> _TASK BRIEF_
The entries below hold a line with "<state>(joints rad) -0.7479" and a line with "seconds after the". Return those lines and all that lie between them, exactly and only.

> _EXERCISE DATA_
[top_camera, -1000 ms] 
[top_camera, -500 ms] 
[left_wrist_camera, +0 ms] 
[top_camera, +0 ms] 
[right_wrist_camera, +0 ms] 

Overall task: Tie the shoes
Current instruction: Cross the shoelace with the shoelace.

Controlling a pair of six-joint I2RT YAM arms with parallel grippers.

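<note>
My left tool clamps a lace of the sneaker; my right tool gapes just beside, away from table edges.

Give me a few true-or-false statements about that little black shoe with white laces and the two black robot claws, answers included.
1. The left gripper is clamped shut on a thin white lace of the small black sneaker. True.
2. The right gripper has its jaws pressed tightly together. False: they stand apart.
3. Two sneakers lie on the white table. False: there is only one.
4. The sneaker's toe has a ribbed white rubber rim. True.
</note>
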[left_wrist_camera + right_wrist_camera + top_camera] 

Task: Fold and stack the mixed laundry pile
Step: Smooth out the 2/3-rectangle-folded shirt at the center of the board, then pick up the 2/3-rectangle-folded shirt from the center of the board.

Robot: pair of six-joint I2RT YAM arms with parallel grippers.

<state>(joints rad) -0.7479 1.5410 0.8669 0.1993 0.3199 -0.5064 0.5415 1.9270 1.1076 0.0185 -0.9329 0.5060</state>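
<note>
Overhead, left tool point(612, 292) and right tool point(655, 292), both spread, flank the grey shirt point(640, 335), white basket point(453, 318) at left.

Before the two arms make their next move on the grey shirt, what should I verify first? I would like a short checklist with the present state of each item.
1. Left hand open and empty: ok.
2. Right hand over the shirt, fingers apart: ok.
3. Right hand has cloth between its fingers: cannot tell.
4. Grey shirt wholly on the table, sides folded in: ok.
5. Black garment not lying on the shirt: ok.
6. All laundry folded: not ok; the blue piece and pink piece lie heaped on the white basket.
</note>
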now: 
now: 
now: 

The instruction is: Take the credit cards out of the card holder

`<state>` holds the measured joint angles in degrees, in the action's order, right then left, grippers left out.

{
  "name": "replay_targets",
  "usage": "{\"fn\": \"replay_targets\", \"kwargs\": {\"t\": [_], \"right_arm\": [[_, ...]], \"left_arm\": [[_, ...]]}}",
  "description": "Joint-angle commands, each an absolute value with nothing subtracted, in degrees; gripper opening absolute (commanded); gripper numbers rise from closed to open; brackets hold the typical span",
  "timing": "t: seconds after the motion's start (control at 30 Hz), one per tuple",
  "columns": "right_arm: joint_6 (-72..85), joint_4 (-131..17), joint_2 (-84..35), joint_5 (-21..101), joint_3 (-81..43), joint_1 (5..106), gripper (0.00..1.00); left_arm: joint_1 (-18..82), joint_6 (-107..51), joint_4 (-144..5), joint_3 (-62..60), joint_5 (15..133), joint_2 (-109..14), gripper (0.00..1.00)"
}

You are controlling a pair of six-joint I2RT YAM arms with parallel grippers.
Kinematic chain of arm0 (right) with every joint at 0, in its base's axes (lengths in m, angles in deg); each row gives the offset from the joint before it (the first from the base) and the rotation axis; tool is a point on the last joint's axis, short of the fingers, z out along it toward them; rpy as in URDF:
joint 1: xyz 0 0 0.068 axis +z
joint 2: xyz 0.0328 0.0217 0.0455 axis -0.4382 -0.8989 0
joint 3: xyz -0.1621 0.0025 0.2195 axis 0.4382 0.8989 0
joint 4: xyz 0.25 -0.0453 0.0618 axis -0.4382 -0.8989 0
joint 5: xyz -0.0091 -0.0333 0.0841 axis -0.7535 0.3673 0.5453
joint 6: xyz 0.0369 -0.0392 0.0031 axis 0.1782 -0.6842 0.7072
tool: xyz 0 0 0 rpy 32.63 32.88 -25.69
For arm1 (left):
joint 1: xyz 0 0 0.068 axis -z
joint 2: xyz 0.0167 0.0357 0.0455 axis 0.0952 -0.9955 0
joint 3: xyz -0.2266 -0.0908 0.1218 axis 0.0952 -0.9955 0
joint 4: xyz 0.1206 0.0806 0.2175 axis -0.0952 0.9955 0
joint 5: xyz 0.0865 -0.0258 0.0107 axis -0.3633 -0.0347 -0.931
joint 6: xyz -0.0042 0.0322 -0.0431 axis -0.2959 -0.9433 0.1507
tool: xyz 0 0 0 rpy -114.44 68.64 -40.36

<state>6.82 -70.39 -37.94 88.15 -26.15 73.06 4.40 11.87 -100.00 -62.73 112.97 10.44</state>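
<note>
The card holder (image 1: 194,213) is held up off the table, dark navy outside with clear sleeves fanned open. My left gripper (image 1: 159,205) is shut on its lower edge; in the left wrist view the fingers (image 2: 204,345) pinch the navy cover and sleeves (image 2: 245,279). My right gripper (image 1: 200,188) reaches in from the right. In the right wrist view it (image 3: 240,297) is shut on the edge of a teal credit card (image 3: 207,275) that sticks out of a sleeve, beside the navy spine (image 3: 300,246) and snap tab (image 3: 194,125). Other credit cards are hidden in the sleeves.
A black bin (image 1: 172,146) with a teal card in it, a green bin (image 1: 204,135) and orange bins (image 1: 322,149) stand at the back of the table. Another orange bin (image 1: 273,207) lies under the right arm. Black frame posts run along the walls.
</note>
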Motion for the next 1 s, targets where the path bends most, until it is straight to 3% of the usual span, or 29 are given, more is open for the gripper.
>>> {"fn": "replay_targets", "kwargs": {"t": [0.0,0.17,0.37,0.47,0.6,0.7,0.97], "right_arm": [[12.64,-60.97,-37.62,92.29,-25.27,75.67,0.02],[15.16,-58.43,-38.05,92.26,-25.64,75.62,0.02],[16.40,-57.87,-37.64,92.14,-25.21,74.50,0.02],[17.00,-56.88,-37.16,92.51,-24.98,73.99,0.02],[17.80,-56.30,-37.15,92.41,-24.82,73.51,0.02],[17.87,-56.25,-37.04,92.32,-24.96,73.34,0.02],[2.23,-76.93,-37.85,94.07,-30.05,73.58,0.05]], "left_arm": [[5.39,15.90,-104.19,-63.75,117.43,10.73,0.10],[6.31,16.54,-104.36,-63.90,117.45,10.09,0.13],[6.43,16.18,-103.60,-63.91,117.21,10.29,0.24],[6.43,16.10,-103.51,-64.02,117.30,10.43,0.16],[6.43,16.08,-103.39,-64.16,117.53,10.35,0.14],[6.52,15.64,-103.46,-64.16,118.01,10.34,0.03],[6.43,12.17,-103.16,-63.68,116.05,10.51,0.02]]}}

> _RESPONSE_
<state>(joints rad) -0.7479 1.5410 0.8669 0.1993 0.3199 -0.5064 0.5415 1.9270 1.1076 0.0185 -0.9329 0.5060</state>
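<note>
Overhead, left tool point(612, 292) and right tool point(655, 292), both spread, flank the grey shirt point(640, 335), white basket point(453, 318) at left.

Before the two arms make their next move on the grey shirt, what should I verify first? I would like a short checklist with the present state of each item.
1. Left hand open and empty: ok.
2. Right hand over the shirt, fingers apart: ok.
3. Right hand has cloth between its fingers: cannot tell.
4. Grey shirt wholly on the table, sides folded in: ok.
5. Black garment not lying on the shirt: ok.
6. All laundry folded: not ok; the blue piece and pink piece lie heaped on the white basket.
</note>
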now: 
now: 
now: 

The instruction is: Take the credit cards out of the card holder

`<state>` holds the measured joint angles in degrees, in the action's order, right then left, grippers left out.

{
  "name": "replay_targets",
  "usage": "{\"fn\": \"replay_targets\", \"kwargs\": {\"t\": [_], \"right_arm\": [[_, ...]], \"left_arm\": [[_, ...]]}}",
  "description": "Joint-angle commands, each an absolute value with nothing subtracted, in degrees; gripper opening absolute (commanded); gripper numbers rise from closed to open; brackets hold the typical span",
  "timing": "t: seconds after the motion's start (control at 30 Hz), one per tuple",

The answer given above is the complete response.